C677T and A1298C MTHFR, A2756G MTR and 844ins68 CBS Gene Polymorphisms in Atrial Fibrillation

Abstract number: P1124

Giusti¹ B, Gensini² F, Sestini¹ I, Lenti¹ M, Saracini¹ C, Falciani¹ M, Innocenti¹ D, Pepe¹ G, Abbate¹ R, Gensini¹ GF

¹¹Department of Medical and Surgical Critical Care, Thrombosis Centre, University of Florence; Azienda Ospedaliero-Universitaria Careggi, Florence, Italy ¹¹Department of Medical and Surgical Critical Care, Thrombosis Centre, University of Florence; Azienda Ospedaliero-Universitaria Careggi, Florence, Italy ²²Department of Clinical Pathophysiology, Unit of Medical Genetics, University of Florence, Italy

Elevated plasma total homocysteine (tHcy) concentrations are a risk factor for cerebrovascular disease. Recent data indicate that hyperhomocysteinemia is a risk factor for atrial fibrillation (AF). Hyperhomocysteinemia may be associated with the presence of polymorphisms in genes codifying for enzymes involved in the Hcy metabolism. Aim of this study was to evaluate the prevalence of C677T and A1298C of 5, 10-methylenetetrahydrofolate reductase (MTHFR), A2756G of methionine synthase (MTR) and 844ins68 of cystathionine b synthase (CBS) gene polymorphisms in relation to homocysteine (Hcy) in AF patients. We studied 245 patients with AF and 245 matched healthy control subjects. For polymorphism detection, DNA was amplified by PCR and genotype was determined by microarray technology by using electronic chips (Nanogen technology). Hcy plasma levels were significantly higher in AF patients than in controls (14.8, 5.4–54.1 versus 11.5, 1.6–52.6 umol/L, P= 0.001).

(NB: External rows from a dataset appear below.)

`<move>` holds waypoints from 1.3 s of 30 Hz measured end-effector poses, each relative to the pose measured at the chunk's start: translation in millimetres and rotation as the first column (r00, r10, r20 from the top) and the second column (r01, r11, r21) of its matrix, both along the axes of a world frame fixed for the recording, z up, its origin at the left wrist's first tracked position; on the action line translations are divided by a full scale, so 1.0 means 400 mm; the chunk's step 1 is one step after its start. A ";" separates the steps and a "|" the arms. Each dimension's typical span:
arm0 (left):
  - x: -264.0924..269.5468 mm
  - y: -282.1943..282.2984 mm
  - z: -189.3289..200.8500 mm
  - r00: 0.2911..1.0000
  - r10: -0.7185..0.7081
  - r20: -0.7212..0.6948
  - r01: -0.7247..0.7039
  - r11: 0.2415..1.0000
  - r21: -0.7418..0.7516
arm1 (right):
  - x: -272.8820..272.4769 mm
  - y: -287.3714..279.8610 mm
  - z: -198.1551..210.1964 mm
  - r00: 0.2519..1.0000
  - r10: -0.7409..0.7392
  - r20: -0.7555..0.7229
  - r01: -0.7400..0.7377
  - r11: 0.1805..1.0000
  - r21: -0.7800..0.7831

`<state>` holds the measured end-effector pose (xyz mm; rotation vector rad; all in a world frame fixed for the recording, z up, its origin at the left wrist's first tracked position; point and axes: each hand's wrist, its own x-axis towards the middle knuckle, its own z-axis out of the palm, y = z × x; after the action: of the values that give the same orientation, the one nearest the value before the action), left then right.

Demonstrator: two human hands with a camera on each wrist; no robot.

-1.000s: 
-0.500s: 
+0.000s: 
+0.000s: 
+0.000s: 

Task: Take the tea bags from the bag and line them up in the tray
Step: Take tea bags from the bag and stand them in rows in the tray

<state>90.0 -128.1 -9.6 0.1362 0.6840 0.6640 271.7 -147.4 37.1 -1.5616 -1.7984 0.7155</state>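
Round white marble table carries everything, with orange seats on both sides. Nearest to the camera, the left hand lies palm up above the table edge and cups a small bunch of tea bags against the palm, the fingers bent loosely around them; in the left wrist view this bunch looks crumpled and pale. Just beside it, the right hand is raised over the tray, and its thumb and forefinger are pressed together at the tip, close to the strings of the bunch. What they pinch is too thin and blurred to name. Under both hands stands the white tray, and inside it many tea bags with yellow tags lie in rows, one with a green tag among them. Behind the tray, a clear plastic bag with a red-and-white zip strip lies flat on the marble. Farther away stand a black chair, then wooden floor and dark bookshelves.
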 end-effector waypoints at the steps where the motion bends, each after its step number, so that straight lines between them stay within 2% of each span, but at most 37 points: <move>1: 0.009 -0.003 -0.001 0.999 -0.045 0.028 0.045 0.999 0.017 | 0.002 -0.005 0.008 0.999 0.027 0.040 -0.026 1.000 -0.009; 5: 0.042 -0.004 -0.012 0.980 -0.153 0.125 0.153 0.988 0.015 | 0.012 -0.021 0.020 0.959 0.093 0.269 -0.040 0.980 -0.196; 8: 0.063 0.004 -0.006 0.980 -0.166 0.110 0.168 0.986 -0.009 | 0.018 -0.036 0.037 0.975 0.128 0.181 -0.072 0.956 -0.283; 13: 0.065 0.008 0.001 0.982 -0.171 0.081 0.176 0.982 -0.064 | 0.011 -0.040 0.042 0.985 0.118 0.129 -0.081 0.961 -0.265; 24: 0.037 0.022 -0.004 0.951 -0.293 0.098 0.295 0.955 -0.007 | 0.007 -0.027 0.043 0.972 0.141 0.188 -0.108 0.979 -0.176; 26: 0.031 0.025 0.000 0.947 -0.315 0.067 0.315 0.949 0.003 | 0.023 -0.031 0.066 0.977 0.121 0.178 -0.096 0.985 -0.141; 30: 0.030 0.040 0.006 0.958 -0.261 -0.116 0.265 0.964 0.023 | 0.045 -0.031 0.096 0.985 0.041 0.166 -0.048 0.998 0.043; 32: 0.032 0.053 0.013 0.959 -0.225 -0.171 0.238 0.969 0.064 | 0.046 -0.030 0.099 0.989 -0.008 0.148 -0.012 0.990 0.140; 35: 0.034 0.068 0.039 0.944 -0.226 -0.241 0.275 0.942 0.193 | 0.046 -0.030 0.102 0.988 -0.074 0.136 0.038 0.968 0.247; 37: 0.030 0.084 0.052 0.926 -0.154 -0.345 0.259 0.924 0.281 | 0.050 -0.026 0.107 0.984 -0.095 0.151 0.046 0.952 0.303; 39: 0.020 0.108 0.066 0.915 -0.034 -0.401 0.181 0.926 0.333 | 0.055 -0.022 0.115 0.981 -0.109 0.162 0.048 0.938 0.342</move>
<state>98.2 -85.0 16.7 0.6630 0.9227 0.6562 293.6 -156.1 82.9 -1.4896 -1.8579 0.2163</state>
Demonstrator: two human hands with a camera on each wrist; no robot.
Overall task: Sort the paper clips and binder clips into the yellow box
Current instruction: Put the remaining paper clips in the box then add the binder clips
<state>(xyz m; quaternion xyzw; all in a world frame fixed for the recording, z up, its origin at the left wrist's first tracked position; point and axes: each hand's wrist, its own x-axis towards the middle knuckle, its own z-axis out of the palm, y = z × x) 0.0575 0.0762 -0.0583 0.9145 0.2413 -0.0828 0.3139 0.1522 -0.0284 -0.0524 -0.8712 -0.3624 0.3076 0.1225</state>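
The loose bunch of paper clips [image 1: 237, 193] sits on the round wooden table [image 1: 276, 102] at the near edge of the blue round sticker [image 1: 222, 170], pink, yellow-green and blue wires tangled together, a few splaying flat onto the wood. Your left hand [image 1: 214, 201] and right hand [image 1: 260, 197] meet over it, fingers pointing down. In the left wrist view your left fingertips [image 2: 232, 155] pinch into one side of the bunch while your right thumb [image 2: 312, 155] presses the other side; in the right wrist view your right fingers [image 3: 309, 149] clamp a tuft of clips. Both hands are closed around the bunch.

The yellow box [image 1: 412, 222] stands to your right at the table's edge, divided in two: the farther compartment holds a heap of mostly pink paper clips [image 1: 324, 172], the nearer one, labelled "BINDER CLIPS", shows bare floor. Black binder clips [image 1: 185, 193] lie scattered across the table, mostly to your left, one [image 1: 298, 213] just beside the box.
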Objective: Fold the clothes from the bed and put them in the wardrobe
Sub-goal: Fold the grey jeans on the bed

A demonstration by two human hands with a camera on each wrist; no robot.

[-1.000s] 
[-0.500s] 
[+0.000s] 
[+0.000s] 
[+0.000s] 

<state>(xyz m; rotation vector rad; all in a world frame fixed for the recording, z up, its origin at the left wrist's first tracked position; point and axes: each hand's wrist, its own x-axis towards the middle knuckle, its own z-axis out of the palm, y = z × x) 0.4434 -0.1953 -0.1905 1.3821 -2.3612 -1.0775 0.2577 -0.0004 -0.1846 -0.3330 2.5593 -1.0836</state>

Hcy plasma levels were significantly higher in AF patients with history of ischemic event(s) than in AF patients without history (15.4, 5.4–54.1 versus 13.9, 6.7–38.6 µmol/L, P < 0.05). The prevalence of homozygous C677T genotype was similar in AF patients (17.7%) in comparison to controls (18.3%); the prevalence of homozygous C677T genotype was significantly (P < 0.05) higher in patients with ischemic events (24.4%) than in those (9.9%) without events. No difference in the prevalence of homozygotes for all the other polymorphisms investigated in AF patients and controls was observed. The risk of AF significantly increased in the higher quartile of Hcy (OR = 4.50, 95% CI 2.73–7.44). The highest Hcy quartile and C677T homozygosity were associated with an increased risk of ischemic events (Hcy OR = 2.62, 95% CI 1.40–4.92; C677T OR = 2.95, 95% CI 1.53–5.67). In conclusion, our results confirm an association between elevated tHcy levels and the presence of AF and cerebrovascular events. Among the polymorphisms involved in methionine metabolism, MTHFR C677T polymorphism, but not MTHFR A1298C, MTR A2756G and CBS 844ins68 polymorphisms was associated with the occurrence of cerebrovascular events in AF patients.